The couple’s friend and Hammerling’s coworker Amos Collins quickly arrived on the scene as well along with local police.
“We made the decision there to take her to the hospital,” Collins told the news outlet. “We got a blanket under her and lifted her onto my flatbed.”
Bergeron was rushed to a local hospital where medical staff tried to revive the 33-year-old, but she succumbed to her injuries.
The death has sent shock waves through the small island of Yap, which is part of Federated States of Micronesia.
"Yap's spirit is broken by this senseless and heinous act," Yap State Gov. Henry Falan said Tuesday in a video statement, according to ABC News. "I promise to do everything in my power to have justice prevail."
The FBI has also been brought in to help with the investigation, the outlet reports.
Collins described the island as a safe community with a low overall crime rate. He said, however, that Bergeron had held the “most dangerous job” on the island.
“I think we're all in the same boat together, that we want this person to be caught and brought to justice,” he said.
Bergeron had worked to help victims of trafficking and abuse, but had been the subject of occasional threats from others who were angry about her decisions, those close to her said.
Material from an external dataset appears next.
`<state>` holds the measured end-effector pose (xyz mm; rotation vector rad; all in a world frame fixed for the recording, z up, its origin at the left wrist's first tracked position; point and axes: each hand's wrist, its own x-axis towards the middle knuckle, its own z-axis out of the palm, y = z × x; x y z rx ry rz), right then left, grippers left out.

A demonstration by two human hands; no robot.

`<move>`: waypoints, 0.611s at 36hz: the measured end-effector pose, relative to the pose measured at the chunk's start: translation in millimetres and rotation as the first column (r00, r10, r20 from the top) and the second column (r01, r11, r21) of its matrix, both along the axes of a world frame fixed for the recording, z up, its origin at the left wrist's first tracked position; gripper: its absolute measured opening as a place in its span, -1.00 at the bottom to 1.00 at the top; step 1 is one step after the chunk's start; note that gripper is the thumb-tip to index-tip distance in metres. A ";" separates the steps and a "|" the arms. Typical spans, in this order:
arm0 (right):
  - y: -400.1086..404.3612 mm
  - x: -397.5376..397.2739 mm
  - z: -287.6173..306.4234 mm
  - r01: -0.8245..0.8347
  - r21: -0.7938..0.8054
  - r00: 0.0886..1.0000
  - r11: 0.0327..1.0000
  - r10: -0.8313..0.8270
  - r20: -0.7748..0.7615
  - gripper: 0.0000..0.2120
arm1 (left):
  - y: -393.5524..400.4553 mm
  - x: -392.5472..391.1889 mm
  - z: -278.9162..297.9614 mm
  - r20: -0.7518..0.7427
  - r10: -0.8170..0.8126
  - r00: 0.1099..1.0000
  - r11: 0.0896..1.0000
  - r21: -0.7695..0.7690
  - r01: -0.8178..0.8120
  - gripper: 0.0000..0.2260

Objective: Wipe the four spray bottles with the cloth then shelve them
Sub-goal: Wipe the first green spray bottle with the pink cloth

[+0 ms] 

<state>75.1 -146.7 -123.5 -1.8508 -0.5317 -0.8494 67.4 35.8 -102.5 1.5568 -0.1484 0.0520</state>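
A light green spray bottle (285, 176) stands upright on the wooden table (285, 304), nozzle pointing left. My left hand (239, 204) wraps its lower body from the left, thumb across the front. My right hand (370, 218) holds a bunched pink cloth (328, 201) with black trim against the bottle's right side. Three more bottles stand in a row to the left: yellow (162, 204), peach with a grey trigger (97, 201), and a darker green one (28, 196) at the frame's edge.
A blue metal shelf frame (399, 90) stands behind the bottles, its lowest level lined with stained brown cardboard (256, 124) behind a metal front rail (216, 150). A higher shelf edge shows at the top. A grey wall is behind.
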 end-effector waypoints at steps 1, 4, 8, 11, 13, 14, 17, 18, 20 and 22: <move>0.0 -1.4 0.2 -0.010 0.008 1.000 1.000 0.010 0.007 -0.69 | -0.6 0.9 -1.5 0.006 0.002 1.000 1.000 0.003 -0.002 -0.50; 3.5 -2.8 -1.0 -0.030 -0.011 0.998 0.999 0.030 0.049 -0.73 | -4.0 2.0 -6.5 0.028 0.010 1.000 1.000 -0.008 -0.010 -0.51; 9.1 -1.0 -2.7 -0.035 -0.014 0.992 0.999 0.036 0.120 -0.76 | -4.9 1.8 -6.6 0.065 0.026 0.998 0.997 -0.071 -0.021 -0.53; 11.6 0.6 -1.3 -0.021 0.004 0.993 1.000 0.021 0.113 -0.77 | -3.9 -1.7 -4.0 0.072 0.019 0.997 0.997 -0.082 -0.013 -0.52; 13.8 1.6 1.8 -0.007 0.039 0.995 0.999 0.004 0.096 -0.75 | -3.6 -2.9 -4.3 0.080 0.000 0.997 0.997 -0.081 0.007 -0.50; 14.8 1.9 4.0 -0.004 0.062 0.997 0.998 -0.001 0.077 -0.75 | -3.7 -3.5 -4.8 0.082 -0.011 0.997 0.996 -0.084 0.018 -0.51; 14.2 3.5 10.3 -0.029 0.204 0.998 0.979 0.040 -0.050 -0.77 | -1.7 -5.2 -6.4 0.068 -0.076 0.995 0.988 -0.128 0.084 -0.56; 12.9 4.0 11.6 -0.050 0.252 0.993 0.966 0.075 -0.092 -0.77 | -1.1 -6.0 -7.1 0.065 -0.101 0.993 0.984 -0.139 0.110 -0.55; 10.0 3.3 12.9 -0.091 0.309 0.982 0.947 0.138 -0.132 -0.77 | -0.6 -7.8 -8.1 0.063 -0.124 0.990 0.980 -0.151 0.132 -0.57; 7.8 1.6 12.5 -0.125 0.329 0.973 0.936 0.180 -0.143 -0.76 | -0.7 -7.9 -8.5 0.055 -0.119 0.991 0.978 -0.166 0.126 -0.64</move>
“She always had people that were giving her a hard time,” Hammerling told ABC News. “But there was always the other side because she really loved justice.”
Bergeron had been planning to celebrate her one-year wedding anniversary later this month with Hammerling, who is originally from Germany.
Shortly before she died, she told her family the couple was planning to move to the United States soon, The Milwaukee Journal Sentinel reports.
But they would never have the chance.